Treatments for varicose veins and venous insufficiency have become less invasive over the last decade. A number of different procedures are now possible most involving local anaesthetic or requiring no anaesthetic at all. Rather than remove all the faulty veins, which was done in traditional surgery, the newer techniques aim to block or “ablate” the faulty veins. This can have the same benefit in terms of vein function, but is less invasive.
Some chemical agents when injected into veinscause them to become inflamed, and with time, scarring occurs leading to obliteration of the vein. Veins with faulty valves and varicisoites can be treated in this way. This is called sclerotherapy and has been practised for many years. Mixing the chemicals with air to make a foam is a more recent development which gives better results.
Modern ultrasound can be used to direct the foam into the correct vein also improving results. Foam sclerotherapy can be performed in a clinic and does not require any anaesthesia. Following the treatment it is important to wear a bandage and/or a support stocking on the leg for 2 weeks. Success rates are approximately 70 – 80%. If the veins do not disappear the treatment can be repeated. Side effects can be due to reactions to the foam entering the general circulation. With care these reactions are uncommon and transient. Local “phlebitis” of the treated vein (inflamed thrombosis) can cause pain for 1-2 weeks and may occasionally leave some marking on the leg.(10-15%).

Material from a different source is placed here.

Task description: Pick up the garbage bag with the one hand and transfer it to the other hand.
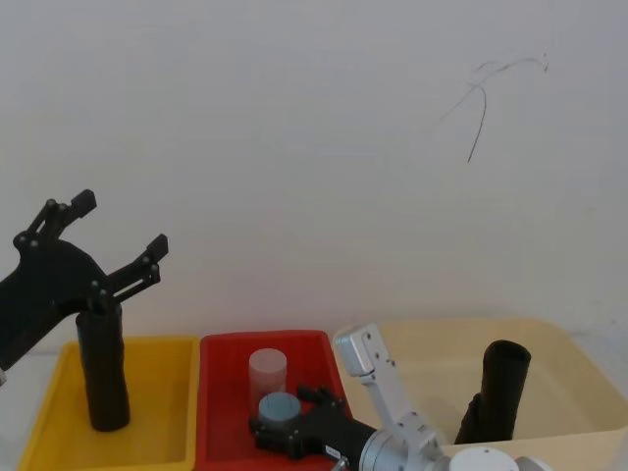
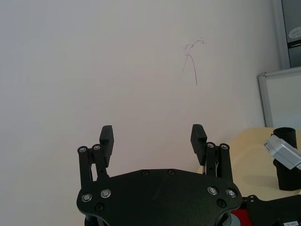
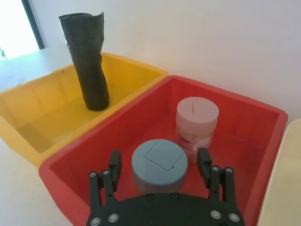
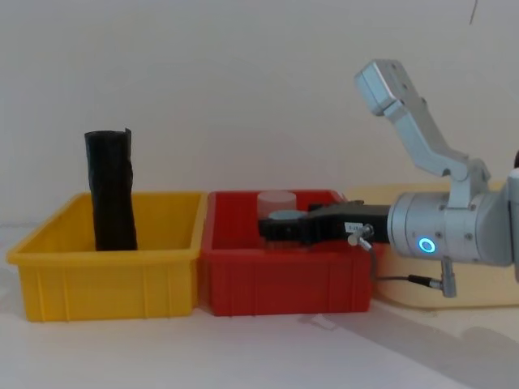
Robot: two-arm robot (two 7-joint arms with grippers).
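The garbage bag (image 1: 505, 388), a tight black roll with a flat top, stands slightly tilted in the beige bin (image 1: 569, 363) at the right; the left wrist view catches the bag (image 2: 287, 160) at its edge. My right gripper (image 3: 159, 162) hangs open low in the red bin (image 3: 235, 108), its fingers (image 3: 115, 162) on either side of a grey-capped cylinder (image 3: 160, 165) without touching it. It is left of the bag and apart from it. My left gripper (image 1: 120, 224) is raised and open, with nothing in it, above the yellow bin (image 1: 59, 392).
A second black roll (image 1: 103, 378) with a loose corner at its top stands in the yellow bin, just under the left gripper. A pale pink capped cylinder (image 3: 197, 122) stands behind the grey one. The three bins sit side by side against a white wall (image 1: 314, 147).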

Mechanico-chemical vein ablation is where the sclerosant chemical is delivered directly into the faulty saphenous vein trunk with a catheter that also physically spins and slightly damages the lining of the vein. This combination is desgined to increase the success rate for obliterating the vein. The potential advantage of this is that it is less uncomfortable and needs less local anaesthetic than the thermal techniques (see next section). The long term durability is still being evaluated for this technique.
Endothermal Ablation
EndoVenous Laser Ablation (EVLA) and Readiofrequency Ablation (RFA) are techniques for treating varicose veins. These procedures seal off the main underlying faulty vein that is feeding the varicosities. This will be either the Long saphenous Vein (LSV) in the thigh or the Short Saphenous Vein (SSV) behind the knee and calf. The traditional operation was to tie and strip these veins. These ablation techniques have replaced that surgery and are less painful with quicker recovery.
EVLA and RFA are techniques to remove the LSV and SSV from the circulation without a wound and without stripping. Both these treatments can be performed under local anaesthesia. A catheter is passed up the vein from the ankle or knee level. It is carefully placed at the junction between the LSV/SSV and the deeper veins. An ultrasound scan is used to place the catheter precisely.